Find the line with "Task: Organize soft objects" in the records below. Copy it and every line after it, up to and including the line with "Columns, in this".

Stored entries
_ _ _ _ _ _ _

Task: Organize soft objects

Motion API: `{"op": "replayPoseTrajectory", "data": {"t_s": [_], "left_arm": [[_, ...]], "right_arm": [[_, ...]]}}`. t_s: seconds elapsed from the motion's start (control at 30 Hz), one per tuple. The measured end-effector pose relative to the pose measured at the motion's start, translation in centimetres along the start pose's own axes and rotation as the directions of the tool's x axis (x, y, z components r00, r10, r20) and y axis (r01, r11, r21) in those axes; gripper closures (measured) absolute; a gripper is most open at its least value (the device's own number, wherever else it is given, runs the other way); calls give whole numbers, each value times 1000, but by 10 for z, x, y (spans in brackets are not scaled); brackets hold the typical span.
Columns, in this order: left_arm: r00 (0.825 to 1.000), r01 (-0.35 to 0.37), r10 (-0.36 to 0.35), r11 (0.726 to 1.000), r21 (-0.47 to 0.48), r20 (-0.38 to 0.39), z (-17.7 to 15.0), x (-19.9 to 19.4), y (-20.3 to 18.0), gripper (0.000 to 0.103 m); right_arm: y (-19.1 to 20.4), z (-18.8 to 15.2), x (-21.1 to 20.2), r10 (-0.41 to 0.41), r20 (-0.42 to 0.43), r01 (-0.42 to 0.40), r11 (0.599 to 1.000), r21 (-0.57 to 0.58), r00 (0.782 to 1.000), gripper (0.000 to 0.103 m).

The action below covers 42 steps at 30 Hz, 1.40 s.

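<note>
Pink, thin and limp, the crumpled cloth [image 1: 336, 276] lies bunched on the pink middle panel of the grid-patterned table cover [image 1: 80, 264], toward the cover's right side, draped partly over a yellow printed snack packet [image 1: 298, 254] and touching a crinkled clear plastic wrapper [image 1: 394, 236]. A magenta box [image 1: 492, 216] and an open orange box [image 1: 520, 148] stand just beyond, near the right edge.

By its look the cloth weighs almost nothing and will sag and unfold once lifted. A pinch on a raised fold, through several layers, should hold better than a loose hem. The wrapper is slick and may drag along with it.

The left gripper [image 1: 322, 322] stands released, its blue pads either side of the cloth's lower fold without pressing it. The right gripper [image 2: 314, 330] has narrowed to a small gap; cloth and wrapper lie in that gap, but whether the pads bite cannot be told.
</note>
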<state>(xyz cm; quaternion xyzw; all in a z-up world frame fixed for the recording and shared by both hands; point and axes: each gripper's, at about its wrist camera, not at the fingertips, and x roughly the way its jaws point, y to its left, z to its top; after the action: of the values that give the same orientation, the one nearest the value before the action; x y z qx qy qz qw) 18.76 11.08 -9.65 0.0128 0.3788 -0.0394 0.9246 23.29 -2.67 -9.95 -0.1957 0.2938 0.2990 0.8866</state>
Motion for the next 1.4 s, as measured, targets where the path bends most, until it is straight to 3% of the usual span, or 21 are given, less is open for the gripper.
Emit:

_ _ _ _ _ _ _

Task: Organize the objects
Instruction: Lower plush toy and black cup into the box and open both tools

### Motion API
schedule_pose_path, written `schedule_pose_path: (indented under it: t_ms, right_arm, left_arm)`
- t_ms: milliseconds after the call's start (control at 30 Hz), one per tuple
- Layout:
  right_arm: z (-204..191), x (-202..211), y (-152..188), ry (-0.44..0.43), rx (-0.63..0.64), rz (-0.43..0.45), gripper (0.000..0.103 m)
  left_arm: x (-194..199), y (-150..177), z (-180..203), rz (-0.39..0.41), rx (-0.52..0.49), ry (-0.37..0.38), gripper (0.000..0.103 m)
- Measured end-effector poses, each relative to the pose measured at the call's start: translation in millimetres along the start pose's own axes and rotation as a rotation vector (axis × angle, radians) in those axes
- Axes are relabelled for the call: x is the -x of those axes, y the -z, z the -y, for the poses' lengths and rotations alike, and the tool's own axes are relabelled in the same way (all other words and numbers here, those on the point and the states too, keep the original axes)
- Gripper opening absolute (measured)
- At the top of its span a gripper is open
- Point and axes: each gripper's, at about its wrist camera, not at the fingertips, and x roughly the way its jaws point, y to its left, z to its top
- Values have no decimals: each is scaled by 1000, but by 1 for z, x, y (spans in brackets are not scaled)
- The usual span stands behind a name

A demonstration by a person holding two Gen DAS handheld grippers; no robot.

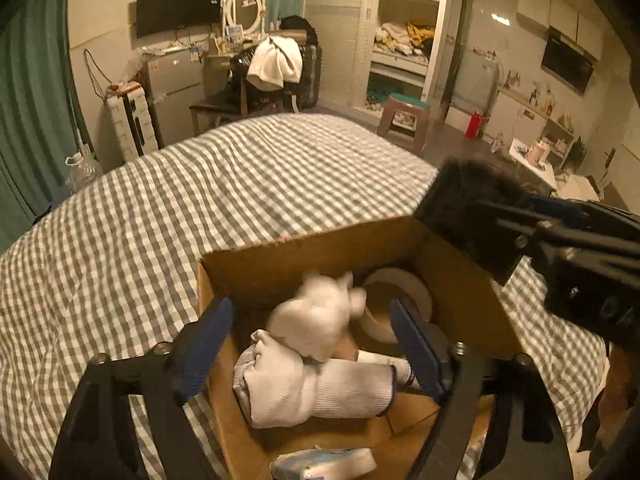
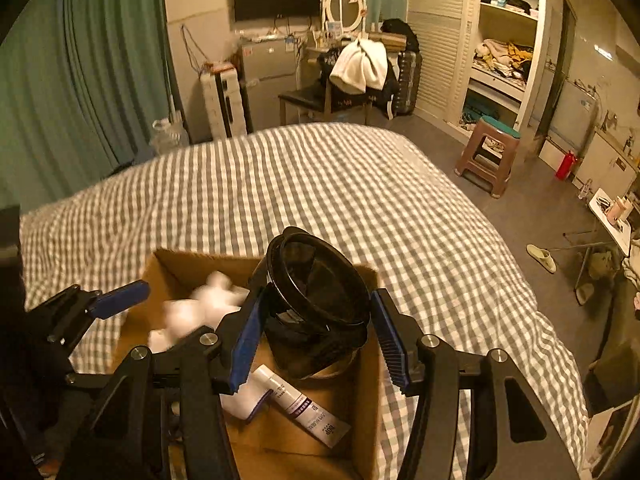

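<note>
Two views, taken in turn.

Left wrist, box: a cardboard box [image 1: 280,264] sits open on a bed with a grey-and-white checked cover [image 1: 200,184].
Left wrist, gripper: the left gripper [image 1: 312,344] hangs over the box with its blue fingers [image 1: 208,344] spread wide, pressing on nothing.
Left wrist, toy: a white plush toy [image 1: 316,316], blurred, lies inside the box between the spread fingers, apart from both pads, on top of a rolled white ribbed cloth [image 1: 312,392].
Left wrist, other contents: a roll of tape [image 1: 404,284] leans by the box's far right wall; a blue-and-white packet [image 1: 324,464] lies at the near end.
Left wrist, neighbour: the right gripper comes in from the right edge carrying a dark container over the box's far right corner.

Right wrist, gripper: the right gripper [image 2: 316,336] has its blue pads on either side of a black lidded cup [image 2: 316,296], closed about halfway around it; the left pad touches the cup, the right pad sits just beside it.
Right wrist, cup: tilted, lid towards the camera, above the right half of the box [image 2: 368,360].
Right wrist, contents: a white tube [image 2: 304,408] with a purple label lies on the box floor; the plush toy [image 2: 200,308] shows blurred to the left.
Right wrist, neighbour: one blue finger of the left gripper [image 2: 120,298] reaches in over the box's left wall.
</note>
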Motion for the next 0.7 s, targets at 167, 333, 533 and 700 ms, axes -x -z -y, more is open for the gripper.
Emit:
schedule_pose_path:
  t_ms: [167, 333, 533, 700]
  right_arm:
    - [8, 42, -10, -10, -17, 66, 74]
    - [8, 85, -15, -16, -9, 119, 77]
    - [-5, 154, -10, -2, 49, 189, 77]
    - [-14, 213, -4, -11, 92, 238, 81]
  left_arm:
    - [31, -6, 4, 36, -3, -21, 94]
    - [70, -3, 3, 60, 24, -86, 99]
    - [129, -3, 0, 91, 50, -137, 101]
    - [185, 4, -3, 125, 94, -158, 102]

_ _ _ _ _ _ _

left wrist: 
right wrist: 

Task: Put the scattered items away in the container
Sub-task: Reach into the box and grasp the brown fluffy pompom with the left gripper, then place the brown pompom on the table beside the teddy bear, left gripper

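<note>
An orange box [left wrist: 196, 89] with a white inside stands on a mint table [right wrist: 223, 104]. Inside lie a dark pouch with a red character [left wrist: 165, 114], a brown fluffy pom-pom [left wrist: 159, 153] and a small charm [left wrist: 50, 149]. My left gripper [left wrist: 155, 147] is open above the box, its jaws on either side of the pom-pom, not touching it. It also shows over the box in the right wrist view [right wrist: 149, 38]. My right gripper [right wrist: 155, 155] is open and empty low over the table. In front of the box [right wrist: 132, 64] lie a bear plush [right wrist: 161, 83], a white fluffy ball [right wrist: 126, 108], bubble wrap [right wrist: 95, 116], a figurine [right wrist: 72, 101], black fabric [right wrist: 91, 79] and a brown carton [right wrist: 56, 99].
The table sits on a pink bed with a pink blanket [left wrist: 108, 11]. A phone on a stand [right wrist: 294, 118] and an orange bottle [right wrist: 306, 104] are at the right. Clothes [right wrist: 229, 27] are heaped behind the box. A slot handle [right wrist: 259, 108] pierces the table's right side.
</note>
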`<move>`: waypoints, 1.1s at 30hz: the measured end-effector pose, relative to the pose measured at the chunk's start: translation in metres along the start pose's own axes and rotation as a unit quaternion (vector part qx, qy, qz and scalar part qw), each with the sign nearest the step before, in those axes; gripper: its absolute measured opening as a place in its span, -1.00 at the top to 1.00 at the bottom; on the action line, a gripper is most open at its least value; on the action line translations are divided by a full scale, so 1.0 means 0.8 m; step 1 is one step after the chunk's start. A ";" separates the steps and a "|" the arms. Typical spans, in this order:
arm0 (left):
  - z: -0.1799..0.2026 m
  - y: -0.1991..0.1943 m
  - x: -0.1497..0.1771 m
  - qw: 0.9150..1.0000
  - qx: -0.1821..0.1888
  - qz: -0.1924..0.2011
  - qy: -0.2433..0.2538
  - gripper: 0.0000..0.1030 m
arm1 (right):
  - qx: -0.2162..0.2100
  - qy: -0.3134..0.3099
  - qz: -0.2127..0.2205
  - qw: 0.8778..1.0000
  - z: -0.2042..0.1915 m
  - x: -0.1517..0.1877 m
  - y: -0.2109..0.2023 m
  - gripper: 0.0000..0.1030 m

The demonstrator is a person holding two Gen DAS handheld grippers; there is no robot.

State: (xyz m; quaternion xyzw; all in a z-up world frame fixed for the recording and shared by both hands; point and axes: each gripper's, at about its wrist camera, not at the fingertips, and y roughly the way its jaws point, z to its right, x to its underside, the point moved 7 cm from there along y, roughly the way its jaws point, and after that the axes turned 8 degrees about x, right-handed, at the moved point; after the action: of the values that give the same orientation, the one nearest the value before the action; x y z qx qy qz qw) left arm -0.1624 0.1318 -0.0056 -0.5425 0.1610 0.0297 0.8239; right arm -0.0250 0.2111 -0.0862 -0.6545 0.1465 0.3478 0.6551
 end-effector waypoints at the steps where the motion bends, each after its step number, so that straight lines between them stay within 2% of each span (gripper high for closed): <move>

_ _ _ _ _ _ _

• _Output of the exercise_:
Task: Organize soft objects

Motion API: `{"op": "replayPoseTrajectory", "data": {"t_s": [_], "left_arm": [[_, ...]], "right_arm": [[_, ...]]}}`. t_s: seconds elapsed from the motion's start (control at 30 Hz), one per tuple. The measured end-effector pose relative to the pose measured at the motion's start, translation in centimetres along the start pose's own axes and rotation as the directions of the tool's x axis (x, y, z components r00, r10, r20) and y axis (r01, r11, r21) in those axes; gripper closures (measured) absolute; a gripper is most open at its least value (the device's own number, wherever else it is given, runs the other way); calls give whole numbers, each value times 1000, but by 10 for z, x, y (spans in brackets are not scaled); brackets hold the typical span.
Columns, in this order: left_arm: r00 (0.825 to 1.000), r01 (-0.35 to 0.37), r10 (-0.36 to 0.35), r11 (0.726 to 1.000), r21 (-0.47 to 0.48), r20 (-0.38 to 0.39), z (-17.7 to 15.0), x (-19.9 to 19.4), y (-20.3 to 18.0), gripper (0.000 to 0.103 m); right_arm: y (-19.1 to 20.4), z (-18.8 to 15.2), x (-21.1 to 20.2), r10 (-0.41 to 0.41), r20 (-0.42 to 0.43), r01 (-0.42 to 0.40), r11 (0.599 to 1.000), r21 (-0.57 to 0.58), r00 (0.782 to 1.000), gripper (0.000 to 0.103 m).

The work on the exercise is done.